Da sinistra a destra: Arliss "Cowboy" Howard, Vincent
"Palla di lardo" d'Onofrio, Ronald "Sergente Hartman" Lee
Ermey e Matthew "Joker" Modine
E questa eterna carrellata bisestile che sveglia dalla sua tomba il regista di 2001: Odissea nello spazio, termina domani a Roma (salvo altri piacevoli inserti futuri) con un duo tutto particolare. Cominciando con il 25° anniversario dalla distribuzione di Full Metal Jacket, un cult come si ama ormai etichettare, e terminando con un quasi omonimo e provocatorio mediometraggio, Full Metal Joker, del nostrano Emiliano Montanari verso il personaggio-narratore del film, interpretato da Matthew Modine, per altro, in occasione del tappeto rosso fiammante condiviso con Cannes, invitato alla manifestazione romana.
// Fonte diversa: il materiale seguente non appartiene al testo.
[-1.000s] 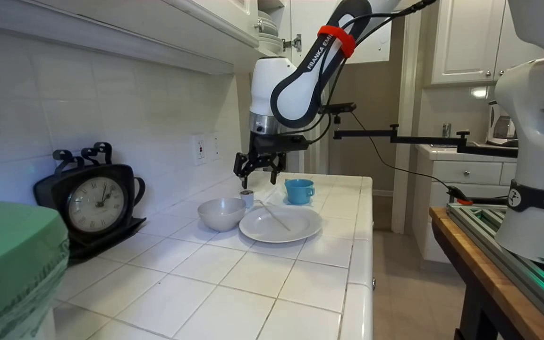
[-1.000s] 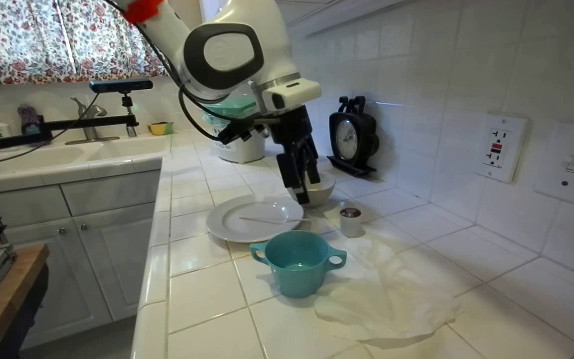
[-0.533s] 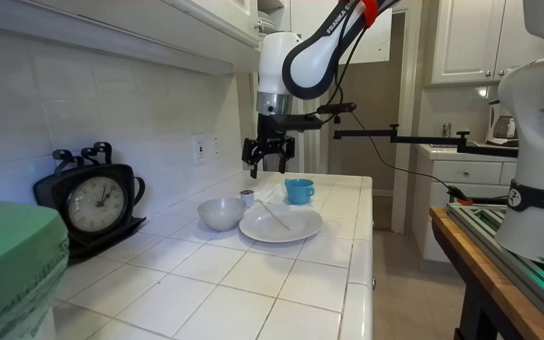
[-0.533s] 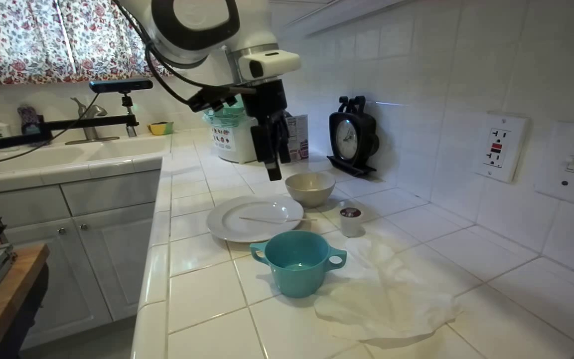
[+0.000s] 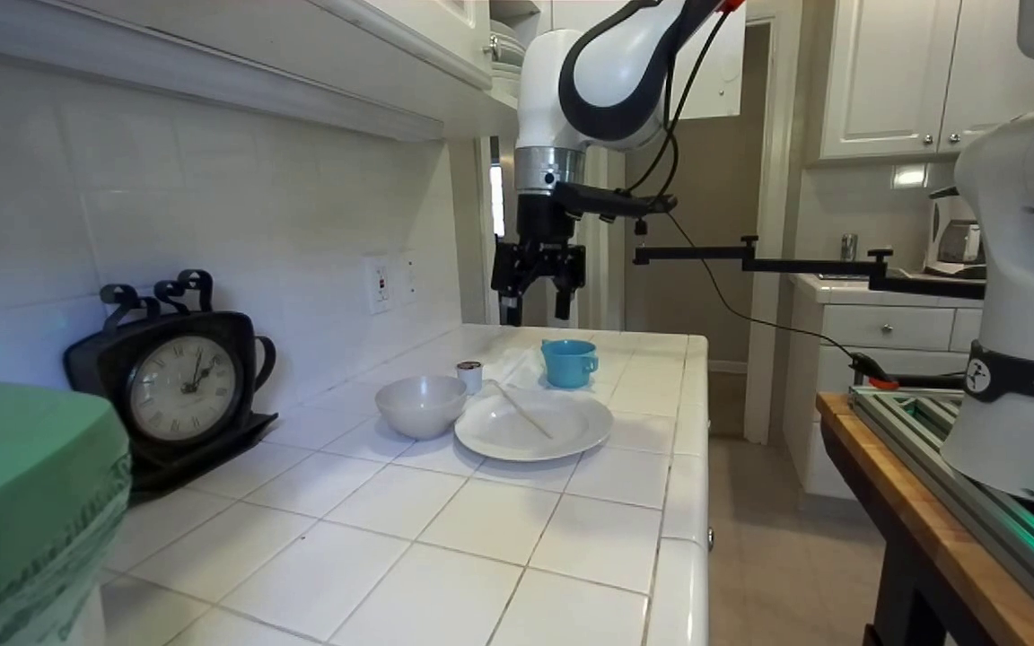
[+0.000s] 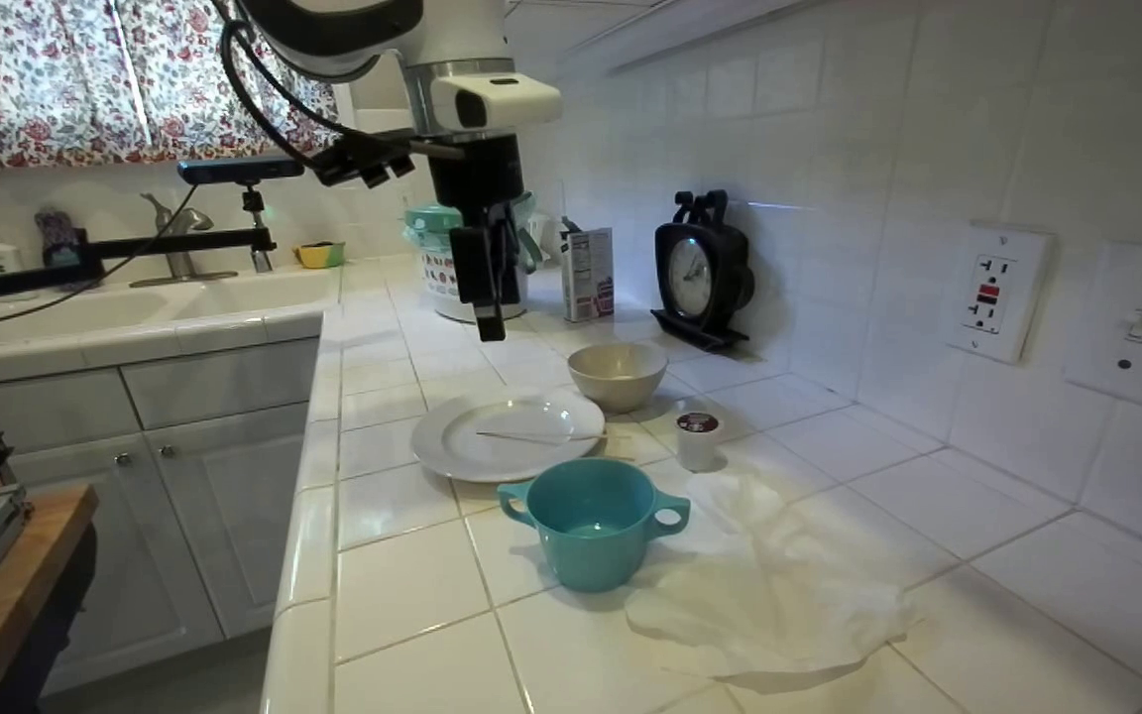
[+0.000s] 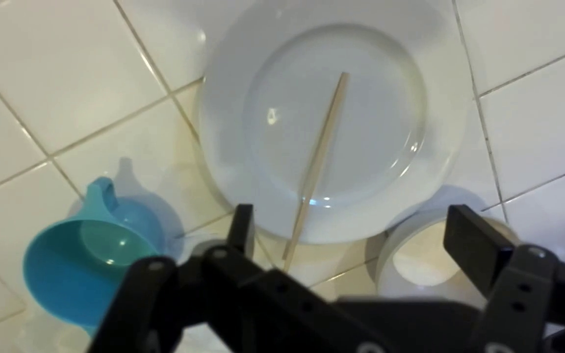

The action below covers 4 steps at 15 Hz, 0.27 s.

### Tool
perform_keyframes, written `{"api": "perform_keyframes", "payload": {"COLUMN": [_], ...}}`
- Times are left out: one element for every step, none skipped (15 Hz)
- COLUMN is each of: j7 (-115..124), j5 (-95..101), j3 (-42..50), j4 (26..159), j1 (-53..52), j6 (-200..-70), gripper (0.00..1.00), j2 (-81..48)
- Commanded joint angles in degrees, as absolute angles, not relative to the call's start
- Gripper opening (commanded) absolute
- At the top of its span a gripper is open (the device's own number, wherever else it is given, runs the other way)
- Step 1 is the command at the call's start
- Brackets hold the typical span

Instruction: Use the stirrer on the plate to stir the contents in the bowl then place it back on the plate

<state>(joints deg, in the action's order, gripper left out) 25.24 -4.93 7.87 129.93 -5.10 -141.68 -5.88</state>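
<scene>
The stirrer, a thin pale stick, lies across the white plate; it shows in both exterior views (image 5: 521, 410) (image 6: 541, 437) and the wrist view (image 7: 318, 162). One end sticks out past the rim of the plate (image 5: 578, 441) (image 6: 447, 451) (image 7: 390, 98). The small grey-white bowl (image 5: 421, 408) (image 6: 618, 379) stands beside the plate. In the wrist view the bowl (image 7: 405, 282) holds something pale and is partly hidden by a finger. My gripper (image 5: 537, 310) (image 6: 499, 319) (image 7: 350, 215) is open and empty, pointing down, well above the counter.
A blue two-handled cup (image 5: 569, 363) (image 6: 596, 531) (image 7: 86, 267) stands near the plate. A small white pod (image 5: 470, 377) (image 6: 697, 442) is near the bowl. A thin white sheet (image 6: 779, 585) lies by the cup. A black clock (image 5: 180, 386) (image 6: 700, 273) stands along the wall.
My open gripper has risen and moved sideways, away from above the bowl, turning slightly. The bowl shows fully in both exterior views. The stirrer, plate and bowl stay put.
</scene>
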Motion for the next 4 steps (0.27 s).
{"api": "perform_keyframes", "payload": {"j7": [25.36, 25.27, 25.16, 25.10], "j5": [-4.64, -4.67, -4.68, -4.69], "j3": [5.91, 5.91, 5.91, 5.91], "j4": [129.85, 129.85, 129.85, 129.85], "j1": [-3.14, -3.13, -3.12, -3.12], "j6": [-141.55, -141.55, -141.55, -141.55], "gripper": [1.00, 1.00, 1.00, 1.00], "j2": [-5.84, -5.84, -5.84, -5.84]}}
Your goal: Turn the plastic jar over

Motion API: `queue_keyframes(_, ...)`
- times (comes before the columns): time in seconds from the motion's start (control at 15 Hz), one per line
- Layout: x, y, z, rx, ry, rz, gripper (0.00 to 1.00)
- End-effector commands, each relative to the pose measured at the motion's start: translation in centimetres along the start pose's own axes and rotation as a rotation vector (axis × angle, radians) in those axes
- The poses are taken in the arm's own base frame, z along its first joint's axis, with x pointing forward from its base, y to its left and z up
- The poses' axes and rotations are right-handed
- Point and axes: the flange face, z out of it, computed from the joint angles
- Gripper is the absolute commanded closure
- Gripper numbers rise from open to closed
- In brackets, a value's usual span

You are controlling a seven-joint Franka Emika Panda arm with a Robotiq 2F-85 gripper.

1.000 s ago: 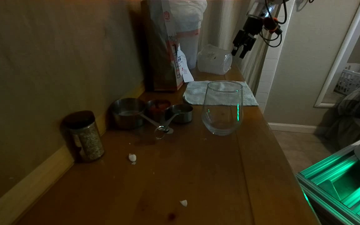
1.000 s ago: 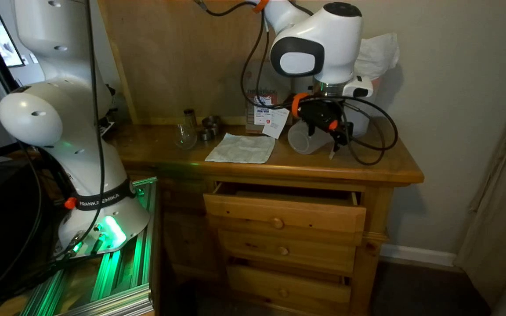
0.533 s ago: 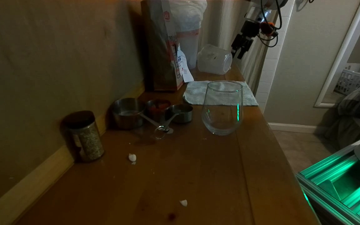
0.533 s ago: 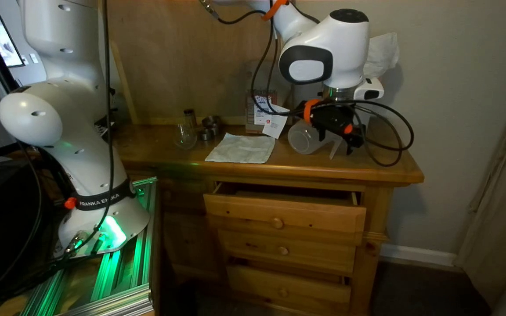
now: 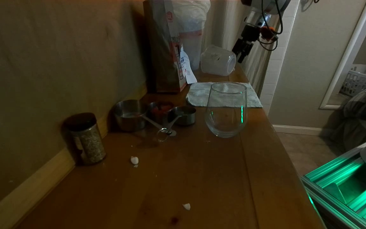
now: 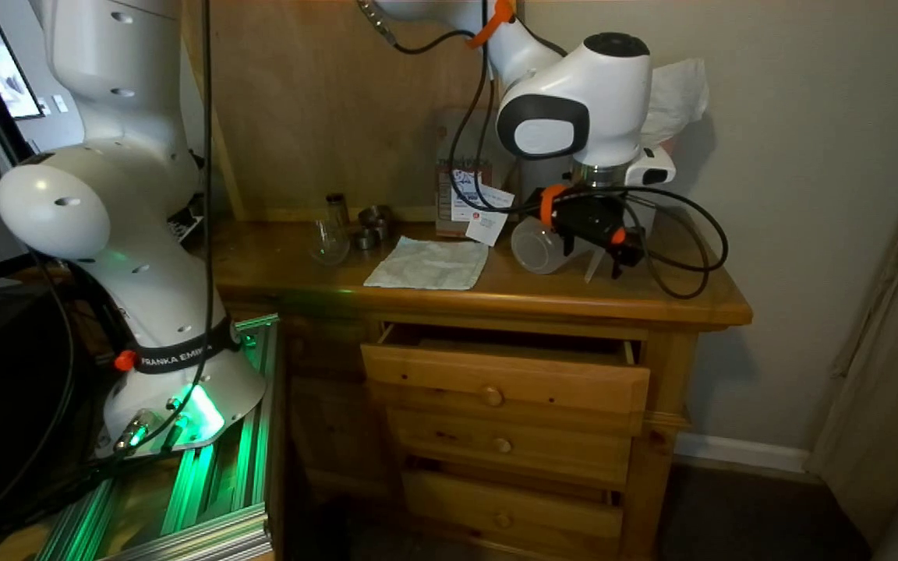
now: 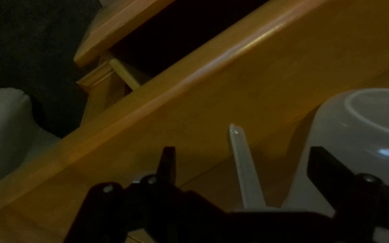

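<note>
1. Change: the arm (image 6: 613,101) is lower than a moment ago, and the pincer (image 7: 242,158) sits farther from the robot's base (image 6: 145,396). In an exterior view it also appears closer to the end of the jar (image 5: 218,60).
2. No change: the jar lies on its side on the desk (image 6: 301,269), near the paper bag (image 5: 162,63), same spot and angle as before. Nothing has nudged it.
3. Pincer state: fingers (image 7: 166,167) spread, nothing pinched. In the wrist view one finger overlaps the jar; contact can't be told.
4. New sightline: the pale strip (image 6: 594,265) by the jar, mostly behind a finger a moment ago, now shows clear. The wrist view has it between the spread fingers. Could be a handle; can't tell if it joins the jar.
5. Meaning: reads as lining up, grip not started. With the jar on its side, the turn looks unfinished.
6. Next, likely: centre on the strip or jar wall, squeeze, then roll the wrist.
7. Risk: a round, smooth wall probably rolls if a single finger bumps it, and the desk's front edge is near. The glass (image 5: 226,111) is unmoved, well apart.
</note>
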Motion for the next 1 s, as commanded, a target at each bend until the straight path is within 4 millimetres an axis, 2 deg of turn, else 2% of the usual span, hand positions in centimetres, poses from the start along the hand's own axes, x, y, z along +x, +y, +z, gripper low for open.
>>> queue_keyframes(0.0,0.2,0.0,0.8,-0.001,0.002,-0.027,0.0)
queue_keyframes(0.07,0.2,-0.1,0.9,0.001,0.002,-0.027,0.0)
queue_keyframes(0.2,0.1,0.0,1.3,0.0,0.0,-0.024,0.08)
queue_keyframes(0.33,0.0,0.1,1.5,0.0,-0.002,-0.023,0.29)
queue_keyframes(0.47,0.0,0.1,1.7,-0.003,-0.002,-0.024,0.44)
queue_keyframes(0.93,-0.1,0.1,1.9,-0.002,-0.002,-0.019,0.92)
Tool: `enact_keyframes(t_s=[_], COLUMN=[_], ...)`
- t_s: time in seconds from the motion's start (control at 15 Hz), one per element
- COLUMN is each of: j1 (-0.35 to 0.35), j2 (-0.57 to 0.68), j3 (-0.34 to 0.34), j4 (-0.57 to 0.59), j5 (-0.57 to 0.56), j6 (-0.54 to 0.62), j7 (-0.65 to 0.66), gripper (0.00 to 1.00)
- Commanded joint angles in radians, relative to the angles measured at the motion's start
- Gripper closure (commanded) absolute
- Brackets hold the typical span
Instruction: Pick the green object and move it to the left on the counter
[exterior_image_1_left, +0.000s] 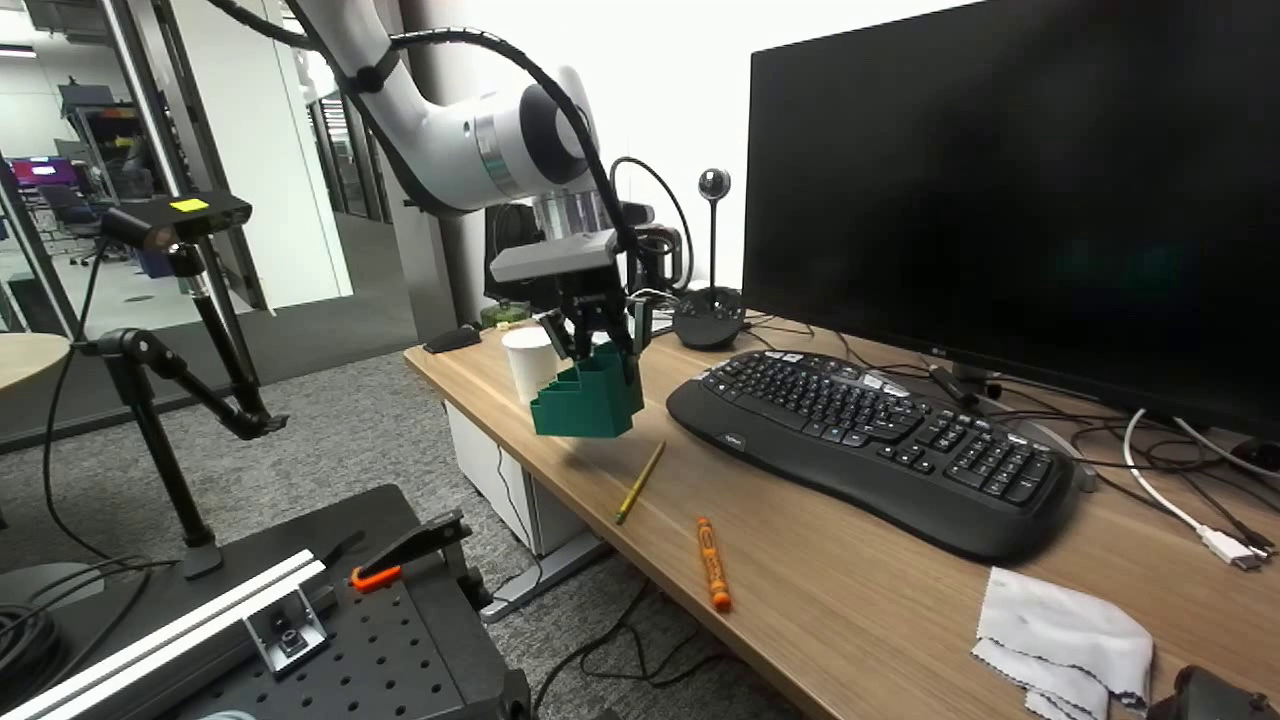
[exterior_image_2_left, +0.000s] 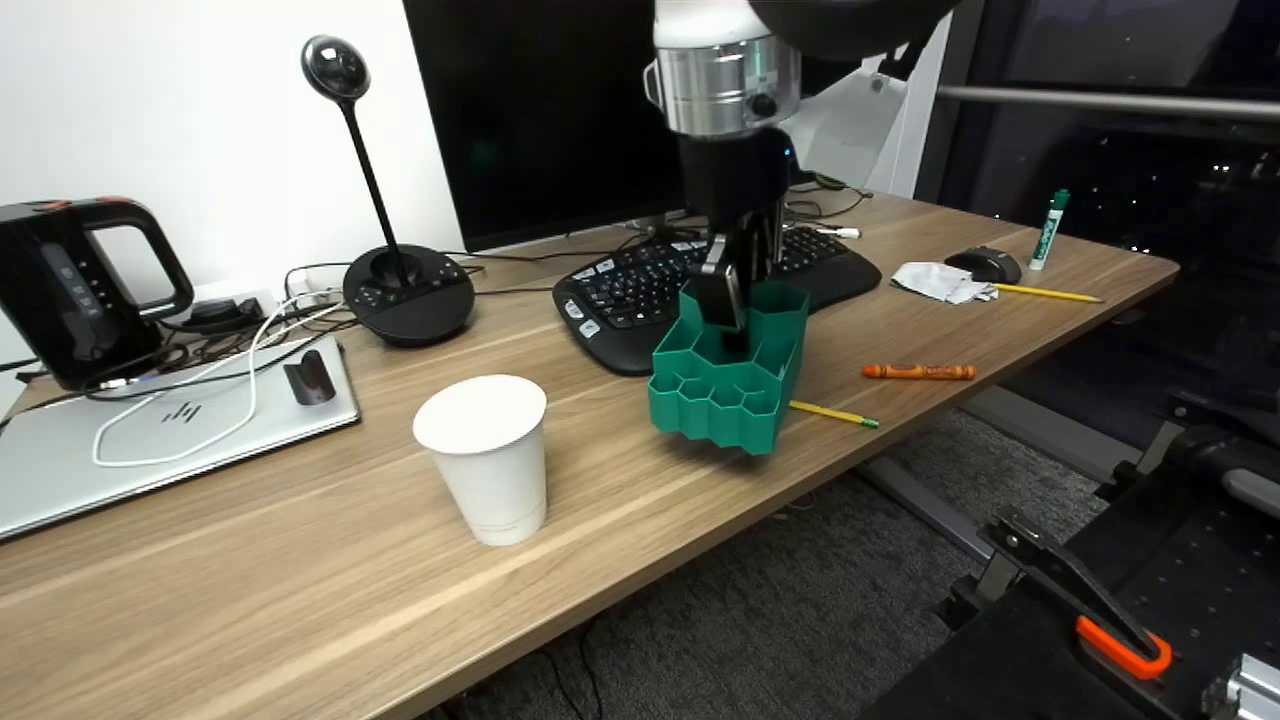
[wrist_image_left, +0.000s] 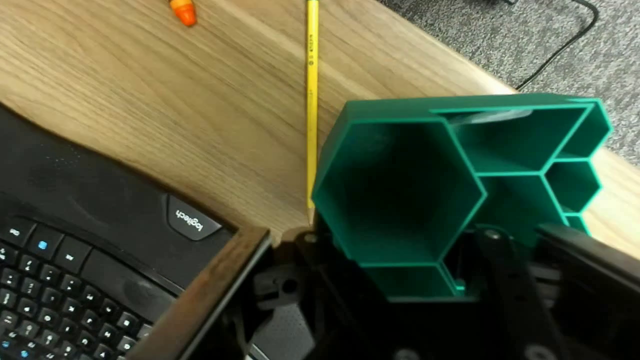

Insomma non sappiamo cosa avrebbe potuto pensare Kubrick di tutte queste attenzioni, lui che dal mondo si voleva distaccare, generando un nuovo mondo, forse più reale, meno idealizzato, che scopriva le viscere dell'essere umano, le rivoltava e le portava alla luce, per mostrare quello che doverosamente bisognava mostrato. Che ci sia un motivo valido o solo una coincidenza astrale di eventi, questo è certamente il suo anno e forse che sia caduto in un anno bisestile, non sorprende poi tanto.